◆ **PROBLEM REQUIREMENTS**
Repeat the lines below exactly as written, please, from the line with "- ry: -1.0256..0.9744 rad" to the line with "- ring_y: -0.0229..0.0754", both lines included, and no others.

◆ **SOURCE MATERIAL**
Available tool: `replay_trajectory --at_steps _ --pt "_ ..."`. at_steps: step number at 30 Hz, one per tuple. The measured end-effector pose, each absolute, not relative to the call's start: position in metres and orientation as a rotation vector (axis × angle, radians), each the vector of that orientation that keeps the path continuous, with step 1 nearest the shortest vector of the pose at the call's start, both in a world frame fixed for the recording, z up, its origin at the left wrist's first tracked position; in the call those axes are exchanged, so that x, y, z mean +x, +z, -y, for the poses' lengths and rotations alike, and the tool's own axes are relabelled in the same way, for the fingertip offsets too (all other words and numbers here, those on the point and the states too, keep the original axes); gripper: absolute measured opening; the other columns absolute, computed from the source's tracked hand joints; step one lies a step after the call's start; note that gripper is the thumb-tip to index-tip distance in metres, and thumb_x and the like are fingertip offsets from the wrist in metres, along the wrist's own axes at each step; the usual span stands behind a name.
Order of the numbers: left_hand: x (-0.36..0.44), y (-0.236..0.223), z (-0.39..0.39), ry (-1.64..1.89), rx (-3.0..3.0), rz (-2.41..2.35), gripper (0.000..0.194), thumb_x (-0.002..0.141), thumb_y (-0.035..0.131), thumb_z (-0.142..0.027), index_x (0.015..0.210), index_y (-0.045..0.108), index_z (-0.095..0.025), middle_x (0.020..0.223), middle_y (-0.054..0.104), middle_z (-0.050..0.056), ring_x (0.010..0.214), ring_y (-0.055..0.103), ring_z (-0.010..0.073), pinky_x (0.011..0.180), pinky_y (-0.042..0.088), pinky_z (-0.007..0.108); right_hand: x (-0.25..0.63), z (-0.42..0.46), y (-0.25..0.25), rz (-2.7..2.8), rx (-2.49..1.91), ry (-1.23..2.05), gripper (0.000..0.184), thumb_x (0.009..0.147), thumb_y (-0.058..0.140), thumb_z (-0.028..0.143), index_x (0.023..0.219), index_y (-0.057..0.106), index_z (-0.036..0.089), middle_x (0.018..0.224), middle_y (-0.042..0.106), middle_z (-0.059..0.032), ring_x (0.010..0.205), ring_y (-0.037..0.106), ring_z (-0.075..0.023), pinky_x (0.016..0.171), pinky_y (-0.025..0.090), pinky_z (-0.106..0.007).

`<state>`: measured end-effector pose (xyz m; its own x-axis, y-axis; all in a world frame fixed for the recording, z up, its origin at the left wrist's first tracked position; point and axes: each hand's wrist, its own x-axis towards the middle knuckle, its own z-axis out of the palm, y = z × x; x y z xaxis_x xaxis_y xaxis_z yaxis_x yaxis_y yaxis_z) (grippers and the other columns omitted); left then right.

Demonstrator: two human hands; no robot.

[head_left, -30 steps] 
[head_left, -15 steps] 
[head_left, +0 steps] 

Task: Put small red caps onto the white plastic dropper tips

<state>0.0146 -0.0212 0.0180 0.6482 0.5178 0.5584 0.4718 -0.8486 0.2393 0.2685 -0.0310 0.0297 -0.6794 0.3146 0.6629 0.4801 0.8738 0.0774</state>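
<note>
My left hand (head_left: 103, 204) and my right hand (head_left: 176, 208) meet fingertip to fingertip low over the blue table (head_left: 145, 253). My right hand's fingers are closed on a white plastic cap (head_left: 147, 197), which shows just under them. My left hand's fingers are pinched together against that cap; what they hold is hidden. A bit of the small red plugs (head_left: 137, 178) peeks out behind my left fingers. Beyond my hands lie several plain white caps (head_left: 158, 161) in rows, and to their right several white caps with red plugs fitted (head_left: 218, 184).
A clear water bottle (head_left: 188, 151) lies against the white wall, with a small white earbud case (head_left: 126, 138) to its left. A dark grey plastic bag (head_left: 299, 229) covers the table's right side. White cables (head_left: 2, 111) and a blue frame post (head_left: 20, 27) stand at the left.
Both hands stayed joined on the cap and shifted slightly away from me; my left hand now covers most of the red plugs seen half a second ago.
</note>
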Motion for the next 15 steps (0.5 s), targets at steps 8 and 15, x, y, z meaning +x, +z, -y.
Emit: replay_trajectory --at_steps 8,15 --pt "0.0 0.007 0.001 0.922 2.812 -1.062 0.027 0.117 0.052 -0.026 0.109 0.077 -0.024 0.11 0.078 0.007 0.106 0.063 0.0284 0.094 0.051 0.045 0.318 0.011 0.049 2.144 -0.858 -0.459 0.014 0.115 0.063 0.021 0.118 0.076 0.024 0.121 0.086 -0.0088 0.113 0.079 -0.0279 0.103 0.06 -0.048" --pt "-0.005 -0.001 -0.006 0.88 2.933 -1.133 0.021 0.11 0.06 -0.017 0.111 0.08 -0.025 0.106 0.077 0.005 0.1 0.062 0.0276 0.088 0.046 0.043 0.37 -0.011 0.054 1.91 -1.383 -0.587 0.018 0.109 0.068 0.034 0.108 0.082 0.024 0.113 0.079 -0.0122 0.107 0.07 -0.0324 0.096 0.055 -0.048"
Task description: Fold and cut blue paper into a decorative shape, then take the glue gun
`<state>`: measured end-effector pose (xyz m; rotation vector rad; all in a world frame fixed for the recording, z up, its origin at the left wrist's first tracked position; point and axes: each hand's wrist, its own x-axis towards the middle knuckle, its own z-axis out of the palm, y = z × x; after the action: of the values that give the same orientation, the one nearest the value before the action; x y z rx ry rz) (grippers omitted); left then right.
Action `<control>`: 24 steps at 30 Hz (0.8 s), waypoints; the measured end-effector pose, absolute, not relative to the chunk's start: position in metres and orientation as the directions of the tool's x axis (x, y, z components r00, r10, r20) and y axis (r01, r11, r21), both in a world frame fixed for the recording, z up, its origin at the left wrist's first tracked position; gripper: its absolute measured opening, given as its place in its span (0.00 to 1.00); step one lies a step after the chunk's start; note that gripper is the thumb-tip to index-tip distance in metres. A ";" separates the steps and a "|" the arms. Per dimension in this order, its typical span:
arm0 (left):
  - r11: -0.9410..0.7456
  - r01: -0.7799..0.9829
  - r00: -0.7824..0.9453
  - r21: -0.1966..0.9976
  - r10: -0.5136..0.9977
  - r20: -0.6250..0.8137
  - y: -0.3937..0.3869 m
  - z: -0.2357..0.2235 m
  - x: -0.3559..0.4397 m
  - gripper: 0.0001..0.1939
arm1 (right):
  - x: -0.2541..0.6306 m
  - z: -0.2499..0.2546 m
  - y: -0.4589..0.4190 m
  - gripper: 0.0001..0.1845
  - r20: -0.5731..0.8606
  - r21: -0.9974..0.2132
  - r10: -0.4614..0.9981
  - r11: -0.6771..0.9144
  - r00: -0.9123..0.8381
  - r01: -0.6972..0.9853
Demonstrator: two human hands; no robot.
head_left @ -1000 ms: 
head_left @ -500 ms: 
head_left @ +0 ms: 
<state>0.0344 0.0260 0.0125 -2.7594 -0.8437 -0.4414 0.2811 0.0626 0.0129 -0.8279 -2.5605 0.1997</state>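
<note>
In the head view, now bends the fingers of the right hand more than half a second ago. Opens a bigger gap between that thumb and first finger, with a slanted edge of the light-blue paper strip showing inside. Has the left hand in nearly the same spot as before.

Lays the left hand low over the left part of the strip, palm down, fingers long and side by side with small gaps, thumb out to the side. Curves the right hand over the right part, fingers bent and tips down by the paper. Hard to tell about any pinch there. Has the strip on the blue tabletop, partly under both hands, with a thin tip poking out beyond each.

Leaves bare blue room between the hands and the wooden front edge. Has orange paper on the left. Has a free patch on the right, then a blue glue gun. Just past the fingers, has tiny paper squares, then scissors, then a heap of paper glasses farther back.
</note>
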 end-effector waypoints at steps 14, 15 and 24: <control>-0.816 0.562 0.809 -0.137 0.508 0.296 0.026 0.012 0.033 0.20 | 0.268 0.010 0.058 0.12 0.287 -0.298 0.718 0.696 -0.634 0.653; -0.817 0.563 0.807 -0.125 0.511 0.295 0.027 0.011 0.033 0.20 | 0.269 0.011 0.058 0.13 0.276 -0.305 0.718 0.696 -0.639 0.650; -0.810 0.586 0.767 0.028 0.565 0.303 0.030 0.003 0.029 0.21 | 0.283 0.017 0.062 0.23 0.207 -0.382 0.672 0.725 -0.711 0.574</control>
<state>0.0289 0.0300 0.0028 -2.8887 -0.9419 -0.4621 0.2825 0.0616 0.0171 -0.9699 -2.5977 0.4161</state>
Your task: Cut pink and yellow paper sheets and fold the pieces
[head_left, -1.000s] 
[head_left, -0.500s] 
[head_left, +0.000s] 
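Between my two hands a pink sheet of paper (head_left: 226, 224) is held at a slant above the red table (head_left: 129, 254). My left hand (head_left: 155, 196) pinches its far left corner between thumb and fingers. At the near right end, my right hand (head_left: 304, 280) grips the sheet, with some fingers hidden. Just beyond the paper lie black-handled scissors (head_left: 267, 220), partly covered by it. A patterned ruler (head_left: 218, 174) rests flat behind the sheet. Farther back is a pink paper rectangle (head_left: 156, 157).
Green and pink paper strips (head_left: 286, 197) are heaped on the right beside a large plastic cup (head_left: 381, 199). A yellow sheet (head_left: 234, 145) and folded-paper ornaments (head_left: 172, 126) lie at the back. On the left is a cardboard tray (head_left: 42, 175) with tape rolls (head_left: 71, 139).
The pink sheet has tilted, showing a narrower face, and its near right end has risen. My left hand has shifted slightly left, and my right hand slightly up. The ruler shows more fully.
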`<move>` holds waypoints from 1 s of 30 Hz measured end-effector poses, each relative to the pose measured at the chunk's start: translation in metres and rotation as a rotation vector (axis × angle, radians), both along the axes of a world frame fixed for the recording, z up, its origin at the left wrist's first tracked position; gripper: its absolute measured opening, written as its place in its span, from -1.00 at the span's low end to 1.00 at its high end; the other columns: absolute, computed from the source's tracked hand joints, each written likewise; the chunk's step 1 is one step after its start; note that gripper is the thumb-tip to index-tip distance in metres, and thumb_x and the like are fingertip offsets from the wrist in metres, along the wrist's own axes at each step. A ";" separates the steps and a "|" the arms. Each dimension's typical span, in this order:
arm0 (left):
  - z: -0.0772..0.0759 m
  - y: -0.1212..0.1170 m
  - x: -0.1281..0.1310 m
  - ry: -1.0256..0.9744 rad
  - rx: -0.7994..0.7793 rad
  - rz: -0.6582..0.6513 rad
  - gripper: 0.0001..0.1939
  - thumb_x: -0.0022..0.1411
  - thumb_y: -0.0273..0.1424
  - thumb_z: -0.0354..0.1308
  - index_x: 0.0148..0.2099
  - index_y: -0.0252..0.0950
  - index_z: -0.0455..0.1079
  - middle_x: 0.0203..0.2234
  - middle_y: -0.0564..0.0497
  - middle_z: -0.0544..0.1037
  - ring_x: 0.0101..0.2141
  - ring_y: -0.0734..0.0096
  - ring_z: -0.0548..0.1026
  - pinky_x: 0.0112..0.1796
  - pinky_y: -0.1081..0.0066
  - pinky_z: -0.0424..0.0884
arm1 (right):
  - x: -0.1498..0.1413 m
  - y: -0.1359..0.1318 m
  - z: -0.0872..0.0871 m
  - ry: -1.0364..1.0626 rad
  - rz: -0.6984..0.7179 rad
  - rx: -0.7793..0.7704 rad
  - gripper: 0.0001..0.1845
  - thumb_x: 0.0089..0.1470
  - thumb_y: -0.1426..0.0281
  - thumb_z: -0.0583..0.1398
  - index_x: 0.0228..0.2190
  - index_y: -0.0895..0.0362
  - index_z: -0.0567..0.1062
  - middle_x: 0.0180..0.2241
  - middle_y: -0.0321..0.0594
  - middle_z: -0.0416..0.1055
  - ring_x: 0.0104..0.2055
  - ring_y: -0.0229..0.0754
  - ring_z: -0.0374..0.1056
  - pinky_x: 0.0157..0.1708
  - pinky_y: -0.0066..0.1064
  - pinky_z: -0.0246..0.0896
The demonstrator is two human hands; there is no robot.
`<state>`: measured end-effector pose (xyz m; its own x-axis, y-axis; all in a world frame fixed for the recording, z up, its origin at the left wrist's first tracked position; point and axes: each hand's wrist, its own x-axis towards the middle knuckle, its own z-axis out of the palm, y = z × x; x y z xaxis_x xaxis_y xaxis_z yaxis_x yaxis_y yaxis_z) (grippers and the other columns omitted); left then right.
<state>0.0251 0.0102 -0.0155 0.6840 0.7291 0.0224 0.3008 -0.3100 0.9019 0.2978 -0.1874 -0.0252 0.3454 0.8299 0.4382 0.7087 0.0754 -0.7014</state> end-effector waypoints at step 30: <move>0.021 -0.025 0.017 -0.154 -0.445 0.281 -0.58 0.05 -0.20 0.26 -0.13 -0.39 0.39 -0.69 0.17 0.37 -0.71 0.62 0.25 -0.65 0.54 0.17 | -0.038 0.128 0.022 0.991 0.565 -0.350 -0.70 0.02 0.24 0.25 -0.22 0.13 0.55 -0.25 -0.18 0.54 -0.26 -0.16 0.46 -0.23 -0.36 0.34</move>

◆ **RESPONSE AREA**
  - ry: -1.0256..0.9744 rad
  - rx: -0.7994..0.7793 rad
  - rz: -0.6582..0.6513 rad
  - gripper: 0.0001..0.1939
  - thumb_x: -0.0022..0.1411
  - thumb_y: -0.0273..0.1424
  - thumb_z: -0.0354..0.1308
  - index_x: 0.0148..0.2099
  - index_y: -0.0252..0.0950
  - index_z: -0.0455..0.1079
  - middle_x: 0.0203..0.2234
  - middle_y: -0.0564..0.0497
  - middle_z: -0.0544..0.1037
  - ring_x: 0.0101..0.2141
  - ring_y: -0.0734..0.0096
  - ring_z: -0.0548..0.1026
  - pinky_x: 0.0112..0.1796
  - pinky_y: -0.1081..0.0066
  - pinky_z: -0.0424..0.0884
arm1 (right):
  - x: -0.1498..0.1413 m
  - y: -0.1359..0.1318 m
  - z: -0.0872..0.0871 m
  - ry: -1.0364..1.0626 rad
  - rz: -0.6984..0.7179 rad
  - rx: -0.7793..0.7704 rad
  - gripper: 0.0001..0.1845
  - thumb_x: 0.0089..0.1470
  - thumb_y: -0.1426..0.0281
  - thumb_z: -0.0583..0.1398
  - index_x: 0.0228..0.2190
  - index_y: -0.0895..0.0362
  - index_z: -0.0567..0.1062
  - middle_x: 0.0180..0.2241
  - middle_y: -0.0321..0.0594
  - middle_z: -0.0416..0.1055
  - ring_x: 0.0104..0.2055
  - ring_y: -0.0229..0.0754

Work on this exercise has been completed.